Contactée par Libération, l’ANSM estime qu’«actuellement un peu moins de 100 patients sont traités par les fleurs». Soit seulement 3 % des 3 000 participants à l’expérimentation, dont il faudrait alors financer le traitement en fleurs séchées, quand il ne sera plus offert par le laboratoire. «C’est très peu, ça ne coûterait pas une fortune à l’Etat», insiste Anne Souyris, qui veut croire en la générosité du gouvernement. Mais l’heure ne semble pas être aux dépenses : le ministre de l’Economie, Bruno Le Maire, vient d’acter une coupe de 10 milliards d’euros dans le budget de l’Etat.

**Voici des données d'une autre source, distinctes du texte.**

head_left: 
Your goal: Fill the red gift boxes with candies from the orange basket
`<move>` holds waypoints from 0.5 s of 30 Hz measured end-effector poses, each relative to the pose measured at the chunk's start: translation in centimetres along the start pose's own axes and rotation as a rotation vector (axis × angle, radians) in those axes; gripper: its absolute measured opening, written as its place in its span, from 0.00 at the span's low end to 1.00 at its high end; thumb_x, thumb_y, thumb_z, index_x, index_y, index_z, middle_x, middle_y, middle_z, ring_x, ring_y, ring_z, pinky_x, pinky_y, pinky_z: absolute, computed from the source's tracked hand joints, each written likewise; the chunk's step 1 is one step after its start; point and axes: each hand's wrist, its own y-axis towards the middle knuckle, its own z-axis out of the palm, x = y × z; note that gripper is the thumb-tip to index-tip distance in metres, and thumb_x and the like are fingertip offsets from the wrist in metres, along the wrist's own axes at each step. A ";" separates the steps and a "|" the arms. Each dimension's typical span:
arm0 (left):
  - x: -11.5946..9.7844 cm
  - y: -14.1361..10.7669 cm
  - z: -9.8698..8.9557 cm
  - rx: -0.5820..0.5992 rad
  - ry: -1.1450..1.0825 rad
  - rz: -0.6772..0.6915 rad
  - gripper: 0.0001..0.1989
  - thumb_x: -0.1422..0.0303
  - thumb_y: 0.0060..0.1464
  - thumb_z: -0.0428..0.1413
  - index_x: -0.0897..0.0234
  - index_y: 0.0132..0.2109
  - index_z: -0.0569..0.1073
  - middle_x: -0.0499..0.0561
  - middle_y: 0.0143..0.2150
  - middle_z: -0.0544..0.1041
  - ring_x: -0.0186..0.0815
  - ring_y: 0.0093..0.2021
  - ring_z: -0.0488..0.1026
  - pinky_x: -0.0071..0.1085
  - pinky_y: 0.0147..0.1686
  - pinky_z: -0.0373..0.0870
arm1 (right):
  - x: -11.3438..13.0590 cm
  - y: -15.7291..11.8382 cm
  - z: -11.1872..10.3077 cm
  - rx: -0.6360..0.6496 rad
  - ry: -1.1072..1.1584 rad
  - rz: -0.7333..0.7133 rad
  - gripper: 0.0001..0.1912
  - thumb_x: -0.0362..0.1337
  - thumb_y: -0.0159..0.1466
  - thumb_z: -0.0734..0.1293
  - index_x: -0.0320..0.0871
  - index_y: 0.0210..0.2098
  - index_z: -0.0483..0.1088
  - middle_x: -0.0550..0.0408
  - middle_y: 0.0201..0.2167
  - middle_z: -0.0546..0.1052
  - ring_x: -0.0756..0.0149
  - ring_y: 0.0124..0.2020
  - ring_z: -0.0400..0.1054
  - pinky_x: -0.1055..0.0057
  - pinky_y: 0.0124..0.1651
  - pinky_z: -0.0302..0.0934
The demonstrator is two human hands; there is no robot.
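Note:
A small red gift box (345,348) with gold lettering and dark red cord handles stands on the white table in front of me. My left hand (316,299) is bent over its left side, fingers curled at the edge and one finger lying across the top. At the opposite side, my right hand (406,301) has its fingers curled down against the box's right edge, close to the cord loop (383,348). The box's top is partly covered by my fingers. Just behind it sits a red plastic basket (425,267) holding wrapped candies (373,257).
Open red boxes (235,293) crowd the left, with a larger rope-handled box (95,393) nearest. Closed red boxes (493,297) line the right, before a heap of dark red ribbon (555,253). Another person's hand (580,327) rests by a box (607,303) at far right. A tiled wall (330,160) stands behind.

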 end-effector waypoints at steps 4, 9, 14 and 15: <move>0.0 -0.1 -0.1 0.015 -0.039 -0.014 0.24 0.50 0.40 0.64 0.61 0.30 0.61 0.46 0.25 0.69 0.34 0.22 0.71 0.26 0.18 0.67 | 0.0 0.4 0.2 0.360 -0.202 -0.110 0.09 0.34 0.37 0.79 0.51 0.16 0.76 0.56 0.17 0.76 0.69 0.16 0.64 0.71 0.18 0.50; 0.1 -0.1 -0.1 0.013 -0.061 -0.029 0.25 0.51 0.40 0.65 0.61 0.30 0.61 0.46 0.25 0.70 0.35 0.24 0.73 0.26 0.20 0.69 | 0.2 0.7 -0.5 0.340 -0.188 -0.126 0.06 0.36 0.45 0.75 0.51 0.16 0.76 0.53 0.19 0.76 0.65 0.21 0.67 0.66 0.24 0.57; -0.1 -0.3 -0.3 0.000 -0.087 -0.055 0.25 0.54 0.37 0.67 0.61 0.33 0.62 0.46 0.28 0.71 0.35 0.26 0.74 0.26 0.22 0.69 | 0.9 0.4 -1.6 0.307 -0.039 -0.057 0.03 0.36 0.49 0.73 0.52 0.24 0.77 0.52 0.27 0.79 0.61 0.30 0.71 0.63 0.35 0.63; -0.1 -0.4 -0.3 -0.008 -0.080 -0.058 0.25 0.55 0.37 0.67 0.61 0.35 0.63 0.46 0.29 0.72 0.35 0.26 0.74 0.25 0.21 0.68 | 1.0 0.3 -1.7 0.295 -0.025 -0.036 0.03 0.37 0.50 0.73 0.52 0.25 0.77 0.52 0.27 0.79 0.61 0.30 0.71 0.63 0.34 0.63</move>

Le dossier du cannabis médical se trouve désormais sur le bureau du nouveau ministre de la Santé, Frédéric Valletoux, dont le ministère a botté en touche après les sollicitations de Libération : «La fin des prescriptions des sommités fleuries […] s’explique par le souhait de l’industriel de ne pas poursuivre la fourniture de ces produits compte tenu de leur exclusion à l’issue de l’expérimentation», sans donner d’explication sur les raisons, justement, de cette exclusion. Si le sujet risque d’être éclipsé par la multitude d’autres urgences dans le domaine sanitaire, sa légalisation permettrait pourtant à des centaines de milliers de patients en France de se soigner convenablement. «C’est tout ce qu’on demande : avoir droit à la santé sans que ce soit un parcours du combattant !» clame Franck Milone. Et le jeune homme d’espérer : «Pouvoir enfin aller chercher du cannabis en pharmacie, oui, ça me changerait la vie.»